(TASK STATEMENT): From the first line to the last, copy the material exactly.

(PROVIDED MATERIAL):
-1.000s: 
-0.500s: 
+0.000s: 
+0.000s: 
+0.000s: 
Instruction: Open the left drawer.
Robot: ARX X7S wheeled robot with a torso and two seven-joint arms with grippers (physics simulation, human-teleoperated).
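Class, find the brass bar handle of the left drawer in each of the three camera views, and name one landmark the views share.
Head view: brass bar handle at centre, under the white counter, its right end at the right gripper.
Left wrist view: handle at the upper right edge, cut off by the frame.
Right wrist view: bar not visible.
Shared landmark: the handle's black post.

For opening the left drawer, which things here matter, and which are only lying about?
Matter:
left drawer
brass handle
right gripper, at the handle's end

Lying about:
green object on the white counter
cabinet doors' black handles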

(EXERCISE ANSWER):
-1.000s: 
-0.500s: 
+0.000s: 
+0.000s: 
+0.000s: 
Instruction: Open the left drawer.
Robot: ARX X7S wheeled robot with a torso and two seven-joint arms with grippers (physics simulation, human-teleoperated).
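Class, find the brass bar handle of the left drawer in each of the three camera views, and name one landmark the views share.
Head view: brass bar handle at centre, under the white counter, its right end at the right gripper.
Left wrist view: handle at the upper right edge, cut off by the frame.
Right wrist view: bar not visible.
Shared landmark: the handle's black post.

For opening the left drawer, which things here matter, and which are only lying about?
Matter:
left drawer
brass handle
right gripper, at the handle's end

Lying about:
green object on the white counter
cabinet doors' black handles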

This brings the exercise to completion.